• _Task description_
Copy the data that follows, character for character, minus the pictures.

• _Given information_
━━━━━━━━
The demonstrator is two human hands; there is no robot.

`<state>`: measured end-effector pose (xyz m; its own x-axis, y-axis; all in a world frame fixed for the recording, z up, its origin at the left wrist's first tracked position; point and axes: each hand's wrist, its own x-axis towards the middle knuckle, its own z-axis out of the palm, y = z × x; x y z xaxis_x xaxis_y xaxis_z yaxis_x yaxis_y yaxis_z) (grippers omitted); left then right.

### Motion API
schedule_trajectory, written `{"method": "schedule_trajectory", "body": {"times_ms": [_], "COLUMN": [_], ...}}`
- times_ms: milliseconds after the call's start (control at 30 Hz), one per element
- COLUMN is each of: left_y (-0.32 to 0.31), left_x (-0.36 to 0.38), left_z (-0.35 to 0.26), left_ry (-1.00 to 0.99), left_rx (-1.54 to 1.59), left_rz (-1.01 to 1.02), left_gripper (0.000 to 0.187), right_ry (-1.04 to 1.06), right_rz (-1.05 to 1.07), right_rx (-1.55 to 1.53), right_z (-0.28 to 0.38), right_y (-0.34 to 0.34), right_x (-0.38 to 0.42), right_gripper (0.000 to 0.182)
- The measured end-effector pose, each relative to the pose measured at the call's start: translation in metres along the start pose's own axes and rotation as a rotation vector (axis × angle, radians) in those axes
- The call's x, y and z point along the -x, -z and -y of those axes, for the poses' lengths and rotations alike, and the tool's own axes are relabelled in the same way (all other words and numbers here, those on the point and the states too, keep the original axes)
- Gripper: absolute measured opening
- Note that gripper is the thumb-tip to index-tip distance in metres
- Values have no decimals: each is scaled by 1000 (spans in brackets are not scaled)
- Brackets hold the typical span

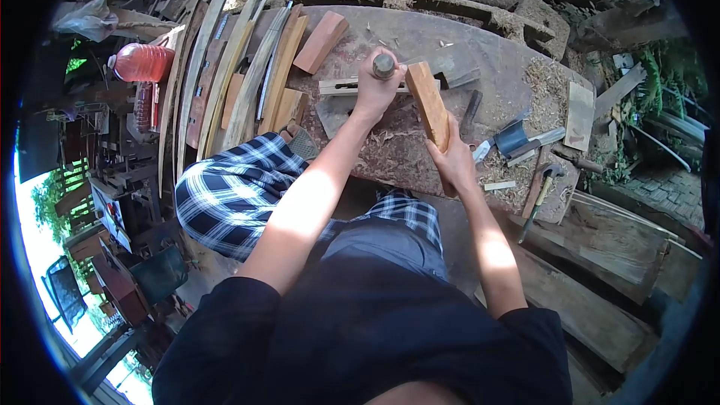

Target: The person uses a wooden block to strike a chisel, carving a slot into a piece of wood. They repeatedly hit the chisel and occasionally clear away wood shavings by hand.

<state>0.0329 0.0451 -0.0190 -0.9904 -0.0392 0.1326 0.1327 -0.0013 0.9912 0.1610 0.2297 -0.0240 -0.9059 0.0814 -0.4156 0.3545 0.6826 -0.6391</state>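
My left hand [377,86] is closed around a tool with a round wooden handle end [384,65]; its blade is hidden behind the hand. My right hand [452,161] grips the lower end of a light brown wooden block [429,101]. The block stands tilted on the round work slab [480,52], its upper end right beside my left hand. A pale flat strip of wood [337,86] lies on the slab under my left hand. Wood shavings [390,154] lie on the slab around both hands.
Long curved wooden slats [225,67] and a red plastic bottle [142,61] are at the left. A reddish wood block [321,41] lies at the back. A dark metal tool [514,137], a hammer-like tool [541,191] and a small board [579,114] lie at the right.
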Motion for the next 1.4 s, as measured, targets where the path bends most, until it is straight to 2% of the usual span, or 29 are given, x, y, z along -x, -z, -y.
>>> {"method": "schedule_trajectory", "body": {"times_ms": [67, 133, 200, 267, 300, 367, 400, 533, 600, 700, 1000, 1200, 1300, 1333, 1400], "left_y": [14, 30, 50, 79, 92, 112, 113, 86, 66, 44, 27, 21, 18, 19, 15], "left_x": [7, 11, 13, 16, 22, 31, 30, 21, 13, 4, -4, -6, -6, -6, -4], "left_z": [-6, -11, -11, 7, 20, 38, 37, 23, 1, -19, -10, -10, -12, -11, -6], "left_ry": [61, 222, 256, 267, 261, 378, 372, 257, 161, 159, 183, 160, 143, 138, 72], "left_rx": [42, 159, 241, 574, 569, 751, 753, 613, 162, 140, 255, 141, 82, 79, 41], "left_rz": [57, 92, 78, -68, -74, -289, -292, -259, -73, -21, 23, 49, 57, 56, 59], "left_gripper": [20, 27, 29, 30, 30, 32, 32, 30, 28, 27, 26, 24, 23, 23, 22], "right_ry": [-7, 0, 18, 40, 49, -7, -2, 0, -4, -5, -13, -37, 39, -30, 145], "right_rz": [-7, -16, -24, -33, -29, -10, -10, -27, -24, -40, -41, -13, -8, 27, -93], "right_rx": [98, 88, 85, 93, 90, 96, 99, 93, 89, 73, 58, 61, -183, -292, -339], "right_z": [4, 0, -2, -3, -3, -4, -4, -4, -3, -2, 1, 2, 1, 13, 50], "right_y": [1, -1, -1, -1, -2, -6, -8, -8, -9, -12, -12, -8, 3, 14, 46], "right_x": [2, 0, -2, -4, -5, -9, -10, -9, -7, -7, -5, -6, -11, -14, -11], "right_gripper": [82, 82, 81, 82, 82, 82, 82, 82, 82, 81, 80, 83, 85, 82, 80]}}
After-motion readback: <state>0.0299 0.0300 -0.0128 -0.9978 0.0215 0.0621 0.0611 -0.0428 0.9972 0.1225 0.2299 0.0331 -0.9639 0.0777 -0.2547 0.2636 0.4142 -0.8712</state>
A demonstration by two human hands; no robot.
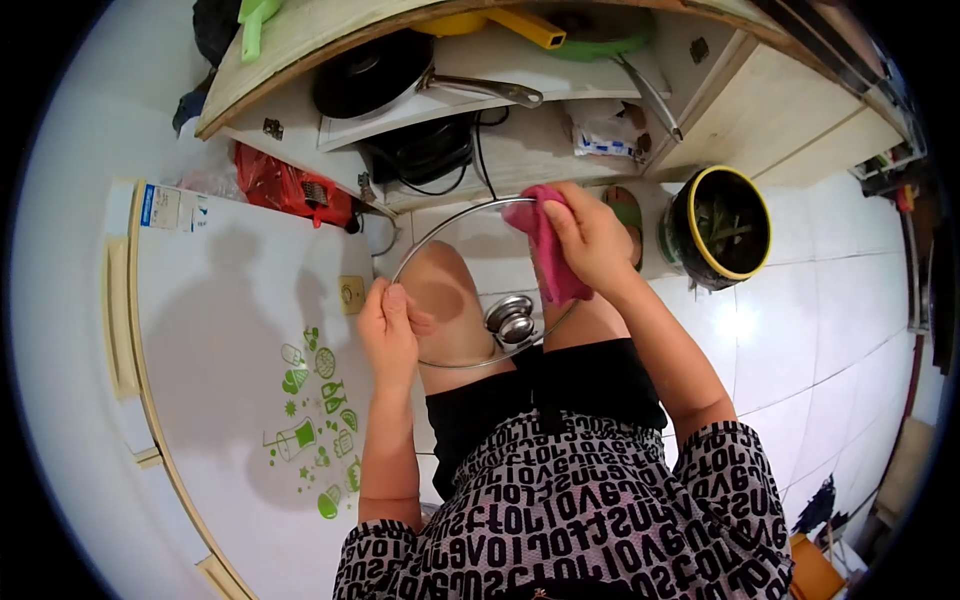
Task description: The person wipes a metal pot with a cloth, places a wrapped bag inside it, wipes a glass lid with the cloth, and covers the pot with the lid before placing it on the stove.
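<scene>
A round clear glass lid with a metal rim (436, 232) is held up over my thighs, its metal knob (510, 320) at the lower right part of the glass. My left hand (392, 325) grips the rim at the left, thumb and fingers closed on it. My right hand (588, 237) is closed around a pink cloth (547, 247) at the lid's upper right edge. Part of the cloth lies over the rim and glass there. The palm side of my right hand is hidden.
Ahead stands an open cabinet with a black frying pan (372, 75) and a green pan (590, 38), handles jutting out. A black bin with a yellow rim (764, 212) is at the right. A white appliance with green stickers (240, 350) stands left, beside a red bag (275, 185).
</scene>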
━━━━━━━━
• _Solution to this task_
The demonstrator is two human hands; there is no robot.

`<state>`: measured end-effector pose (xyz m; its own x-axis, y-axis; all in a world frame fixed for the recording, z up, its origin at the left wrist's first tracked position; point and axes: each hand's wrist, its own x-axis towards the middle knuckle, its own z-axis out of the palm, y = z × x; x y z xaxis_x xaxis_y xaxis_z yaxis_x yaxis_y yaxis_z) (grippers omitted); left then right.

### Motion API
schedule_trajectory, written `{"method": "schedule_trajectory", "body": {"times_ms": [_], "COLUMN": [_], ...}}`
- times_ms: milliseconds after the call's start (control at 30 Hz), one per element
- COLUMN is each of: left_y (-0.32 to 0.31), left_x (-0.36 to 0.38), left_z (-0.35 to 0.26), left_ry (-1.00 to 0.99), left_rx (-1.54 to 1.59), left_rz (-1.01 to 1.02), left_gripper (0.000 to 0.187), right_ry (-1.04 to 1.06), right_rz (-1.05 to 1.07), right_rx (-1.55 to 1.53), right_z (-0.28 to 0.38), right_y (-0.34 to 0.34), right_x (-0.38 to 0.42), right_gripper (0.000 to 0.182)
- The measured end-effector pose, each relative to the pose measured at the call's start: translation in metres along the start pose's own axes and rotation as a rotation vector (axis × angle, radians) in those axes
- The call's x, y and z point along the -x, -z and -y of those axes, for the poses' lengths and rotations alike, and the tool's own axes are relabelled in the same way (all other words and numbers here, those on the point and the states too, keep the original axes)
- Gripper: absolute measured opening
- Note that gripper is the thumb-tip to index-tip distance in metres
- Values have no decimals: each is scaled by 1000 (spans in brackets are not scaled)
- Brackets hold the typical span


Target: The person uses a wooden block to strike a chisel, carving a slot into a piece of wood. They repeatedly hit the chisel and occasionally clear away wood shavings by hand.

<state>0.0329 0.0451 -0.0190 -0.9904 -0.0392 0.1326 0.1327 -0.0013 0.9912 0.1610 0.2297 -0.0240 -0.9059 0.0814 -0.4156 0.3545 0.6826 -0.6391</state>
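My left hand [377,86] is closed around a tool with a round wooden handle end [384,65]; its blade is hidden behind the hand. My right hand [452,161] grips the lower end of a light brown wooden block [429,101]. The block stands tilted on the round work slab [480,52], its upper end right beside my left hand. A pale flat strip of wood [337,86] lies on the slab under my left hand. Wood shavings [390,154] lie on the slab around both hands.
Long curved wooden slats [225,67] and a red plastic bottle [142,61] are at the left. A reddish wood block [321,41] lies at the back. A dark metal tool [514,137], a hammer-like tool [541,191] and a small board [579,114] lie at the right.
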Motion for the next 1.4 s, as measured, targets where the path bends most, until it is straight to 2% of the usual span, or 29 are given, x, y, z along -x, -z, -y.
>>> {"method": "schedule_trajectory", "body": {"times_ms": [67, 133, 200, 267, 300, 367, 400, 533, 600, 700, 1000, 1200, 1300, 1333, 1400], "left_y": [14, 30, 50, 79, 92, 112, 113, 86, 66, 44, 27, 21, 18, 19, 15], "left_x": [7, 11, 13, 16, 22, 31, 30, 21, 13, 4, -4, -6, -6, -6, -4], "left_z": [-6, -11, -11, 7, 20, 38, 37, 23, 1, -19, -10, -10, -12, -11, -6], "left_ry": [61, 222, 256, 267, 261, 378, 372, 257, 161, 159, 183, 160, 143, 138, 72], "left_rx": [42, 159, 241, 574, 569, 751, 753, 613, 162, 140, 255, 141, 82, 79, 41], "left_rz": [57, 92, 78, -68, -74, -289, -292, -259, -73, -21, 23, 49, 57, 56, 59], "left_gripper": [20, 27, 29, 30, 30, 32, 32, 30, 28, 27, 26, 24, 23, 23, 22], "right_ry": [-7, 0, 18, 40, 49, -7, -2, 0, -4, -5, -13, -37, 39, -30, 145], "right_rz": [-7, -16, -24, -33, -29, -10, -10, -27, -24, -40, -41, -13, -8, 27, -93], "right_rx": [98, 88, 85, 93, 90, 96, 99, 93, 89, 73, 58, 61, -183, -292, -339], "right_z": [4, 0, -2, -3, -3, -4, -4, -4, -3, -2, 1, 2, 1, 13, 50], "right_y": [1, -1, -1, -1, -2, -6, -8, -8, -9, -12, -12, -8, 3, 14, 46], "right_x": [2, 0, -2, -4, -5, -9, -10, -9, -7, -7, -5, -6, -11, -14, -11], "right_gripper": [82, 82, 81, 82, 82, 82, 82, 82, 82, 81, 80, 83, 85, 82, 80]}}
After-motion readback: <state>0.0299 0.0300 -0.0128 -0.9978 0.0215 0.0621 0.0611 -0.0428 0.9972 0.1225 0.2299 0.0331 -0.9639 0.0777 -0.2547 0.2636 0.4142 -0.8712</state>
A demonstration by two human hands; no robot.
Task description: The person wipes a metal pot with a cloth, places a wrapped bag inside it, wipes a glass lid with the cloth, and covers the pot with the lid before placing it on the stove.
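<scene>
A round clear glass lid with a metal rim (436, 232) is held up over my thighs, its metal knob (510, 320) at the lower right part of the glass. My left hand (392, 325) grips the rim at the left, thumb and fingers closed on it. My right hand (588, 237) is closed around a pink cloth (547, 247) at the lid's upper right edge. Part of the cloth lies over the rim and glass there. The palm side of my right hand is hidden.
Ahead stands an open cabinet with a black frying pan (372, 75) and a green pan (590, 38), handles jutting out. A black bin with a yellow rim (764, 212) is at the right. A white appliance with green stickers (240, 350) stands left, beside a red bag (275, 185).
</scene>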

A complete answer has now been given to the exercise.